OekoKaufWien is a green procurement programme that the City of Vienna has been pioneering since 2005 in order to switch over to using green products for the city’s public schools, hospitals, nursing homes and kindergartens.

“It’s complicated to buy green products,” said Persy.

“You have to include who you purchase from and also the people who will be using the products. You have to stick to procurement laws.”

Vienna City Council has created working groups around everything from disinfectants to waste water and organic food, she said.

And what have been the benefits so far of going down the green procurement route? Taking organic food as a case in point, Persy explained that public hospitals in Vienna now use 30pc organic food, while there has been a 30pc take-up of organic food in public schools and a 50pc take-up in public kindergartens.

“We started with the kids. We also cut down on the percentage of meat. It’s good for people’s health and also because meat is so expensive,” she said.

Between 2004 and 2007, introducing energy-saving devices, organic food and water savings all helped Vienna to cut down on 103,000 tonnes of CO2, she added.

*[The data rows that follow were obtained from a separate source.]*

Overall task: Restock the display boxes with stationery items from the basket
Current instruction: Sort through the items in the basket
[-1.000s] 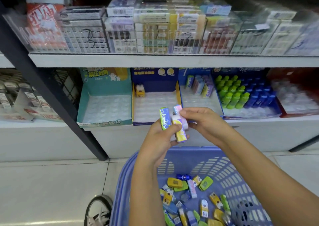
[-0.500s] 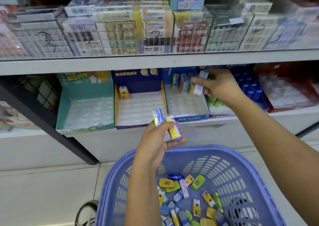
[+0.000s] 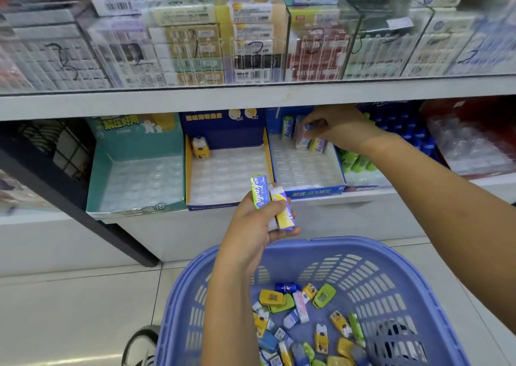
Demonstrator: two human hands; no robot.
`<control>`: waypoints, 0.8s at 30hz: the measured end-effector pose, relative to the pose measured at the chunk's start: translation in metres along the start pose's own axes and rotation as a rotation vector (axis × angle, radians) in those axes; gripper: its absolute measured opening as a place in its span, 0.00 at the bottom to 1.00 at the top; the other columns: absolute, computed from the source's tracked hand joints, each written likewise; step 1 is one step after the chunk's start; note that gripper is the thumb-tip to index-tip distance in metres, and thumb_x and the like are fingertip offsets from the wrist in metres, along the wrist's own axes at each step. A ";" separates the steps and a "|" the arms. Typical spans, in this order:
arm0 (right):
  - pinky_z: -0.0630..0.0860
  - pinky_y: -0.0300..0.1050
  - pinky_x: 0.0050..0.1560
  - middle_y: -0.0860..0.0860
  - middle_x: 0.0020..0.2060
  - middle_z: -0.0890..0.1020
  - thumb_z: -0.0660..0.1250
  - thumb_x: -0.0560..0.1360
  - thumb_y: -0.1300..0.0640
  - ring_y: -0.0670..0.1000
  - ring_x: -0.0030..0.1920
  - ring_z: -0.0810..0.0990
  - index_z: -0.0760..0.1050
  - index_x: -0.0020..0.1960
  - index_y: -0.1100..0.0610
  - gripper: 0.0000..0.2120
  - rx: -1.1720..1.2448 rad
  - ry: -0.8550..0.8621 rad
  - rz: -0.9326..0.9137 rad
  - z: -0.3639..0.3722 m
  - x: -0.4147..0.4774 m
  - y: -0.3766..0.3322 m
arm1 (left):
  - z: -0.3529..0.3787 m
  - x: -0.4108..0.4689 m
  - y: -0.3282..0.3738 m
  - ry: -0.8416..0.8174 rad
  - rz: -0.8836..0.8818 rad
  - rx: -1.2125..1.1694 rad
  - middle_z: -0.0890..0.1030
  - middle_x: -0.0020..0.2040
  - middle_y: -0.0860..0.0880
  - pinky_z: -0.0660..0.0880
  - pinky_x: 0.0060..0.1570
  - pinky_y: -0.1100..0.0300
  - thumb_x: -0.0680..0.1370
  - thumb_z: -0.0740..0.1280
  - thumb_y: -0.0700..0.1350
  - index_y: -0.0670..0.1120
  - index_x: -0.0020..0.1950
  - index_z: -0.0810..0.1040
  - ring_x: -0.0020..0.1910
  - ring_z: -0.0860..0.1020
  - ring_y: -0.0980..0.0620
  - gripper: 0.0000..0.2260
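My left hand [image 3: 255,223] holds two erasers upright above the basket, a green-sleeved one [image 3: 259,191] and a yellow-and-purple one [image 3: 283,209]. My right hand [image 3: 339,127] reaches under the upper shelf into the back of the blue display box [image 3: 315,191] and pinches a pale eraser [image 3: 303,138] standing in the back row beside a green one [image 3: 288,127] and a yellow-purple one [image 3: 319,145]. The blue plastic basket [image 3: 396,268] below holds several loose erasers and small stationery items [image 3: 303,318].
A dark blue and yellow box [image 3: 192,181] holds one yellow dog-shaped eraser [image 3: 200,148]. The teal box [image 3: 95,178] at left has only its clear tray. Green and blue bottles [image 3: 360,161] stand right of the blue box. The upper shelf [image 3: 251,97] overhangs closely. A shoe [image 3: 139,346] shows beside the basket.
My right hand took one eraser from my left hand, carried it up and right into the blue box, and now lowers it into the back row. My left hand keeps two erasers.
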State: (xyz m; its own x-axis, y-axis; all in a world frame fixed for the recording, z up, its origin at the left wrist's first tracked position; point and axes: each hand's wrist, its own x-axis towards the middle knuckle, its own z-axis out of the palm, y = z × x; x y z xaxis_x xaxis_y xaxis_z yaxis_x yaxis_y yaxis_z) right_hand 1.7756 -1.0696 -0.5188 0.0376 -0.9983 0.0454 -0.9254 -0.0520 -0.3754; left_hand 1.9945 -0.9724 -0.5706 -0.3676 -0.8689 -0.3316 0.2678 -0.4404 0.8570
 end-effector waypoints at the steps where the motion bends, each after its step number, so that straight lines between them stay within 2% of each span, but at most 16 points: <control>1: 0.69 0.43 0.51 0.52 0.51 0.79 0.67 0.75 0.56 0.52 0.52 0.76 0.79 0.58 0.58 0.13 -0.027 -0.034 0.006 -0.002 0.000 0.000 | 0.000 0.000 -0.001 -0.003 0.000 0.011 0.82 0.42 0.45 0.80 0.35 0.56 0.77 0.64 0.35 0.40 0.57 0.76 0.36 0.81 0.51 0.09; 5: 0.68 0.43 0.53 0.51 0.57 0.79 0.66 0.76 0.54 0.52 0.56 0.76 0.77 0.62 0.55 0.15 -0.029 -0.100 0.055 -0.011 0.001 -0.002 | -0.002 0.001 -0.003 -0.017 -0.005 0.037 0.82 0.41 0.46 0.80 0.36 0.56 0.77 0.65 0.35 0.44 0.53 0.76 0.37 0.82 0.52 0.07; 8: 0.67 0.40 0.52 0.51 0.58 0.78 0.64 0.78 0.55 0.52 0.58 0.75 0.76 0.62 0.55 0.14 -0.063 -0.138 0.040 -0.011 0.001 -0.003 | -0.001 0.001 -0.004 -0.024 -0.007 0.041 0.82 0.43 0.46 0.80 0.36 0.56 0.77 0.65 0.36 0.46 0.54 0.75 0.37 0.82 0.52 0.08; 12: 0.72 0.40 0.52 0.48 0.48 0.79 0.70 0.74 0.57 0.50 0.52 0.77 0.78 0.54 0.56 0.10 0.105 -0.066 0.087 -0.008 0.002 -0.001 | -0.002 0.001 -0.004 -0.036 -0.002 0.052 0.81 0.46 0.45 0.80 0.37 0.57 0.77 0.65 0.35 0.48 0.54 0.75 0.38 0.82 0.53 0.10; 16: 0.68 0.23 0.34 0.48 0.44 0.80 0.75 0.69 0.57 0.43 0.40 0.75 0.81 0.48 0.57 0.09 0.114 -0.031 0.114 -0.001 0.006 0.001 | -0.003 -0.001 -0.004 -0.042 -0.001 0.065 0.81 0.48 0.45 0.80 0.38 0.58 0.77 0.66 0.36 0.49 0.55 0.75 0.39 0.82 0.53 0.11; 18: 0.65 0.21 0.30 0.48 0.44 0.80 0.75 0.69 0.57 0.40 0.38 0.73 0.81 0.49 0.57 0.10 0.099 -0.057 0.143 -0.001 0.009 0.002 | -0.002 -0.001 -0.004 -0.042 -0.002 0.072 0.81 0.49 0.44 0.80 0.38 0.57 0.77 0.66 0.36 0.49 0.56 0.75 0.39 0.82 0.53 0.12; 20: 0.68 0.23 0.34 0.49 0.47 0.80 0.73 0.70 0.56 0.43 0.41 0.74 0.80 0.50 0.56 0.10 0.041 -0.085 0.156 -0.003 0.010 -0.001 | 0.000 -0.002 -0.003 -0.038 -0.004 0.072 0.81 0.50 0.44 0.80 0.38 0.57 0.77 0.66 0.36 0.49 0.57 0.75 0.40 0.82 0.53 0.12; 22: 0.76 0.37 0.44 0.50 0.49 0.81 0.72 0.71 0.54 0.49 0.45 0.77 0.79 0.51 0.55 0.09 0.009 -0.030 0.134 -0.002 0.005 -0.011 | 0.002 -0.002 -0.002 -0.037 -0.008 0.068 0.80 0.50 0.44 0.80 0.38 0.57 0.77 0.66 0.35 0.49 0.57 0.74 0.41 0.81 0.52 0.13; 23: 0.78 0.40 0.42 0.49 0.46 0.81 0.73 0.70 0.51 0.48 0.43 0.78 0.78 0.49 0.54 0.10 0.095 0.017 0.116 -0.002 -0.002 -0.020 | 0.003 -0.002 -0.002 -0.037 -0.008 0.063 0.80 0.50 0.44 0.80 0.38 0.57 0.77 0.66 0.35 0.49 0.58 0.74 0.41 0.81 0.51 0.13; 24: 0.77 0.38 0.36 0.48 0.41 0.80 0.74 0.69 0.49 0.46 0.39 0.78 0.79 0.47 0.53 0.11 0.243 0.025 0.082 -0.001 -0.011 -0.031 | 0.004 -0.003 -0.002 -0.037 -0.005 0.059 0.79 0.49 0.44 0.80 0.38 0.58 0.77 0.65 0.35 0.49 0.58 0.74 0.41 0.80 0.50 0.13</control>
State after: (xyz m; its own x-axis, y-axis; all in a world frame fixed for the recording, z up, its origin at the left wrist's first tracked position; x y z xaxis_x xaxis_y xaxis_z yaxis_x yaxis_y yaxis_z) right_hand 1.8035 -1.0566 -0.5070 -0.0459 -0.9986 0.0274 -0.8071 0.0209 -0.5901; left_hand 1.9914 -0.9686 -0.5696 -0.4014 -0.8574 -0.3222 0.2134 -0.4296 0.8774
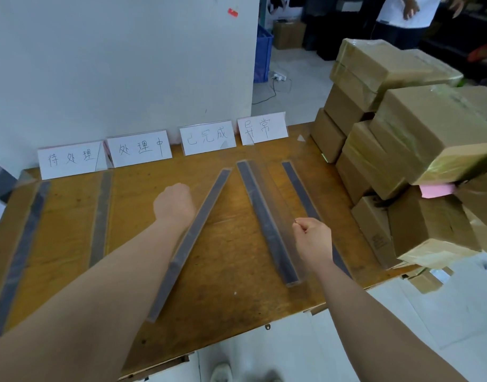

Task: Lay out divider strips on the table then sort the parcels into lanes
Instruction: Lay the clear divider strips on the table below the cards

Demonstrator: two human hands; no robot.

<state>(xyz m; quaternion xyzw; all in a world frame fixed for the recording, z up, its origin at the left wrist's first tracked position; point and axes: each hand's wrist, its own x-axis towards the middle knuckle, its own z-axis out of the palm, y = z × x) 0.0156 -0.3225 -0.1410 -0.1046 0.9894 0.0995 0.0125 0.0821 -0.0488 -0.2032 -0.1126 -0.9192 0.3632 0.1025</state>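
Observation:
Several dark divider strips with clear edges lie lengthwise on the wooden table (231, 260). The two leftmost strips (21, 252) (100, 219) lie roughly parallel. The middle strip (206, 208) slants, its far end leaning right. A fourth strip (267, 227) and the rightmost strip (297, 186) slant the other way. My left hand (174, 202) is a fist just left of the middle strip and holds nothing visible. My right hand (312, 238) is over the rightmost strip, thumb and forefinger pinching its clear edge. Taped cardboard parcels (418, 144) are stacked at the table's right end.
Four white handwritten sign cards (71, 159) (139, 148) (207, 137) (261, 128) stand along the table's far edge against a white wall. A pink item (436, 190) sticks out of the parcel stack. A person (407, 15) stands at the back right.

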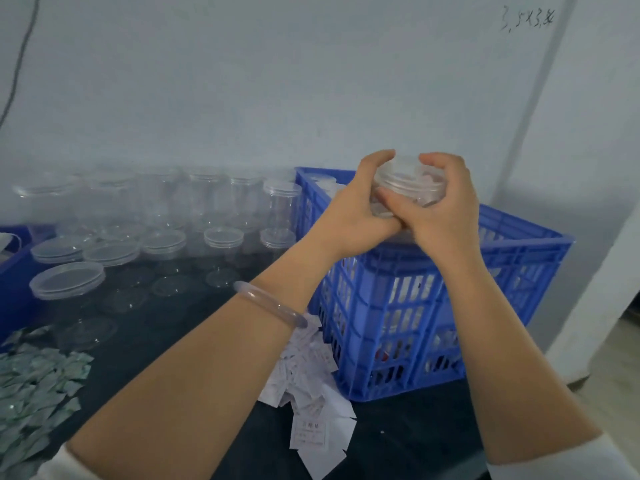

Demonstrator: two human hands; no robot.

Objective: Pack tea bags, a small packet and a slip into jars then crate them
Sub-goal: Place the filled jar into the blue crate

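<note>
Both hands hold one clear lidded jar (408, 181) above the blue crate (512, 268) at the right. My left hand (356, 209) grips the jar's body from the left, and my right hand (446, 206) curls round its lid end from the right. White contents show faintly through the plastic. More filled jars lie inside the crate, seen through its slots. A heap of white slips (311, 382) lies on the dark table beside the crate's front left corner. Pale green tea bags (31, 396) are piled at the left edge.
Rows of empty clear jars (221, 199) and loose lids (67, 280) cover the back left of the table. A second blue bin (14, 268) sits at the far left. A white wall stands behind, a white pillar to the right.
</note>
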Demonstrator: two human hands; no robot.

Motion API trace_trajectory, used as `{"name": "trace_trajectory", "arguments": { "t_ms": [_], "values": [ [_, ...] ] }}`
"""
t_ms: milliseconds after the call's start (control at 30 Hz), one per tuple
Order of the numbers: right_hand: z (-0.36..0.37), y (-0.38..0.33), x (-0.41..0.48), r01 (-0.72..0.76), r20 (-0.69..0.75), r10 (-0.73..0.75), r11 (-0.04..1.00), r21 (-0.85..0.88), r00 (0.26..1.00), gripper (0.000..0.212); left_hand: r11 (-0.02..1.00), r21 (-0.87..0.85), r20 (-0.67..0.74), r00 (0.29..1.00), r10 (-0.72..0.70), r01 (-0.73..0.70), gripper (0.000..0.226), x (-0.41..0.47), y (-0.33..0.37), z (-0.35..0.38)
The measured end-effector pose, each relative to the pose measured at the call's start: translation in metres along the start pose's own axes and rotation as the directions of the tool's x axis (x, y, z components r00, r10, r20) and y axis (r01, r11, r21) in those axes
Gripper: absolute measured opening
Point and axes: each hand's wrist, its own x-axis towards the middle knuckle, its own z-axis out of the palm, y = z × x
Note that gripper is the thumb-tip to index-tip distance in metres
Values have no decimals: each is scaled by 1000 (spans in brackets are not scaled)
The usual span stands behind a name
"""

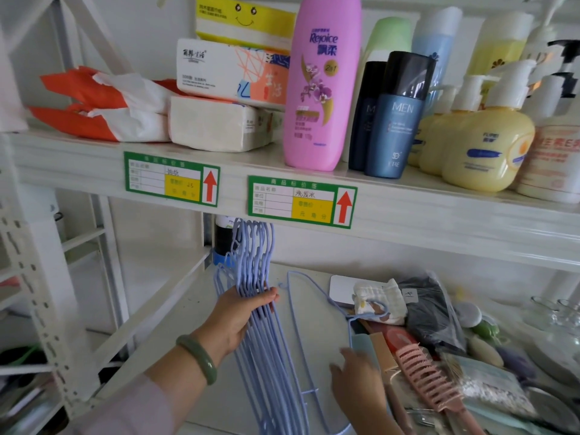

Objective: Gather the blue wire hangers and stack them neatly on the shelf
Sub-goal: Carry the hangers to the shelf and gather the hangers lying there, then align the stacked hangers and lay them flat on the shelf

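Observation:
A bundle of several blue wire hangers (257, 271) stands nearly upright on the lower white shelf (175, 312), hooks up near the shelf above. My left hand (241, 315), with a green bangle on the wrist, is closed around the bundle's middle. One more blue wire hanger (290, 312) lies flat on the shelf just right of the bundle; its far end runs under a white cloth. My right hand (357, 375) hovers over this single hanger, fingers apart and blurred, holding nothing.
Right of the hangers lie a white cloth (379, 296), a dark bagged item (430, 309), a pink comb (430, 378) and glassware (552, 312). The upper shelf (408, 211) holds tissue packs, a pink shampoo bottle (320, 83) and lotion bottles. White rack posts stand left.

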Motion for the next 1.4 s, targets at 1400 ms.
{"name": "trace_trajectory", "arguments": {
  "t_ms": [1400],
  "values": [
    [-118, -143, 49, 228, 134, -439, 675, 702, 888, 19, 997, 77, 102, 994, -25, 18, 11, -28, 2, 30]
  ]
}}
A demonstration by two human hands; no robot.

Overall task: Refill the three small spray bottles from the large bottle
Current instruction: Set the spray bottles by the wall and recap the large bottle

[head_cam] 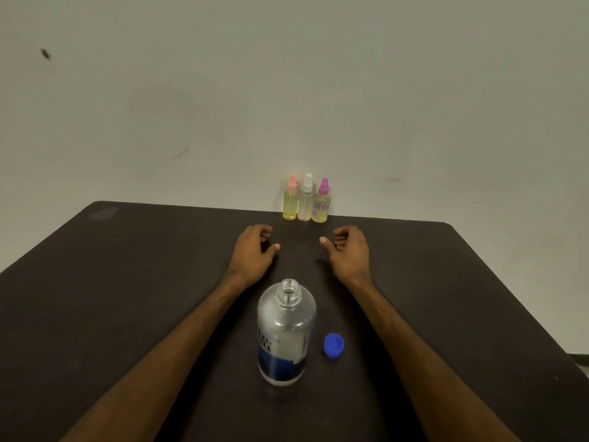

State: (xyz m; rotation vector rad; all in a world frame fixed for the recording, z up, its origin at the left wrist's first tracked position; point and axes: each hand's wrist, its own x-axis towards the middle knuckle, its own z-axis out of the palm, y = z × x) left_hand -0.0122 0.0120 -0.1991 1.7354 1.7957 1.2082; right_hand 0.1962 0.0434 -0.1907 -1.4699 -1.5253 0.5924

“We also introduced water saving gate valves in official buildings, public schools and kindergartens. We achieved a cost reduction of about €1.5m a year.”

The OekoKaufWien programme, which started in 1998, also has the involvement of 900 businesses to help them become more sustainable.

Since then, these businesses have achieved €82m in savings between them after adopting greener strategies.

Persy spoke about how Dublin is a smart city. “You invite people from other cities to share their strategies. That is smart,” she said.